Attota is City Hall’s point person for a required once-a-decade drawing of a comprehensive plan for New Haven. The document helps guide applications for grants and other outside funding for city projects. Thanks to an extension, the due date for the plan has been pushed from this July to October.
Click here for a full story on the plan revision.
Attota shared some of her research findings with the WEB neighbors. New Haven’s population has grown 5 percent over the last ten years, with the growth concentrated on the eastern side of town, she said. Some projections show the city growing another 10 percent in coming years. Attota also cited a more than 400 percent increase in Connecticut Transit Shuttle ridership.
“It doesn’t make me feel that there is a proactive plan,” WEB member Bob Caplan told her.
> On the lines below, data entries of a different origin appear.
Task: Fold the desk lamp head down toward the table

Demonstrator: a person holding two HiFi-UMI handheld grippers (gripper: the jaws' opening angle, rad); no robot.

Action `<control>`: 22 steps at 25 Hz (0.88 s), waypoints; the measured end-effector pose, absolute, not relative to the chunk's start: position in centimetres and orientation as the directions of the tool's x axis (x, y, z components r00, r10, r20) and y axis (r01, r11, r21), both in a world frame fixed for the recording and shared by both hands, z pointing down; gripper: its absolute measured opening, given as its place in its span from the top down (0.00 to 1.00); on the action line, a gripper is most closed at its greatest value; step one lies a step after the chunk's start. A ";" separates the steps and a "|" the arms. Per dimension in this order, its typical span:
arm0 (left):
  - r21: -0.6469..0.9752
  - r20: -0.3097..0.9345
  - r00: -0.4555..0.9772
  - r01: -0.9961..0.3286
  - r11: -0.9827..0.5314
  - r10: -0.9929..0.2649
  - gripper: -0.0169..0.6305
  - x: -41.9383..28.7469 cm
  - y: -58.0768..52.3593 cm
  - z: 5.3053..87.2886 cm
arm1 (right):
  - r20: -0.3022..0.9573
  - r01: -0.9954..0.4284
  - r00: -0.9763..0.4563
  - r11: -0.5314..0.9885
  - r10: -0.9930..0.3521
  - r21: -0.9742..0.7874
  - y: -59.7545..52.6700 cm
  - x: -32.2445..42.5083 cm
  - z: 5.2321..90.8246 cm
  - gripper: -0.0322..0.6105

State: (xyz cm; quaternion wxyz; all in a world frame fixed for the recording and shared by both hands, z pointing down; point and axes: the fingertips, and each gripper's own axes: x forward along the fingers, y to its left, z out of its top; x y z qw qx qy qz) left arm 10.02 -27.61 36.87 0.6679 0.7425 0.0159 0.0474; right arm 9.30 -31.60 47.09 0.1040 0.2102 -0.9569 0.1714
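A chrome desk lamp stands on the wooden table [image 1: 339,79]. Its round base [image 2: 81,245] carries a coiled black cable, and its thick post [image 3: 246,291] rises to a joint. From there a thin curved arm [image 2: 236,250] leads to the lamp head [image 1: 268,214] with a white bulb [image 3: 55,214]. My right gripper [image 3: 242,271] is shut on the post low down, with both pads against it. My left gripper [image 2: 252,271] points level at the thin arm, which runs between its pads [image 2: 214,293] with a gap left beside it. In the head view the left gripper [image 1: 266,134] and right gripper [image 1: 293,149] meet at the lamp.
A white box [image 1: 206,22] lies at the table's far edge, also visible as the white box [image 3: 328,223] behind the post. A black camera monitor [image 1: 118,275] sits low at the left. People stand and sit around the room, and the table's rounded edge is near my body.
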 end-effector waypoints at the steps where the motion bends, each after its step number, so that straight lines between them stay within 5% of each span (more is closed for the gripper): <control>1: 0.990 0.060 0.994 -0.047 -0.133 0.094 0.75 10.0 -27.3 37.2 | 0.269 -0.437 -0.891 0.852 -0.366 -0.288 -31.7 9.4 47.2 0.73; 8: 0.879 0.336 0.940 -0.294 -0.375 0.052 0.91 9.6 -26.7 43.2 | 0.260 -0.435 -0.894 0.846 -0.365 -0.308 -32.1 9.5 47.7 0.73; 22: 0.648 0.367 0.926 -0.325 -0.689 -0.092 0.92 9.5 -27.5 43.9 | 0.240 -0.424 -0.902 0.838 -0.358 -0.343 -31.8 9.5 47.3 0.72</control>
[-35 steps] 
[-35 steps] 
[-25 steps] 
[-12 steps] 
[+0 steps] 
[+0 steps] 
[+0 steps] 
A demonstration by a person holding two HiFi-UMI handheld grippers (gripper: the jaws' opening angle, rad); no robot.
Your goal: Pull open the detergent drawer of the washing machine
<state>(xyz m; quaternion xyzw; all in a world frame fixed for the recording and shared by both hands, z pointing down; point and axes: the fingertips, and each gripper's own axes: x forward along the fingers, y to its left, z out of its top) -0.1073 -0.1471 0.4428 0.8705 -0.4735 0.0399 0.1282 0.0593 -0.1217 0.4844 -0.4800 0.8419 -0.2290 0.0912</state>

Attota responded that the future of the city rests in the hands of the citizenry. “You tell me what your vision is,” said Attota.
On To Snow
Towards the end of the meeting, Beaver Hills Alderwoman Claudette Robinson-Thorpe continued to voice her frustration about unplowed snow still left on some streets and in mounds at intersections nearly two weeks after blizzard Nemo. “We can’t keep saying what we can do better,” she said. “We need to address it.”
Another Beaver Hills alderman at the meeting, Brian Wingate, echoed Robinson-Thorpe’s concerns. Wingate said that New Haven has the potential to cope and clean up after sizable snowfalls at least ten times better than they have in the days following Nemo. “I went down to City Hall and they told me to pray for rain,” said Wingate. As of Tuesday night, his prayers were answered.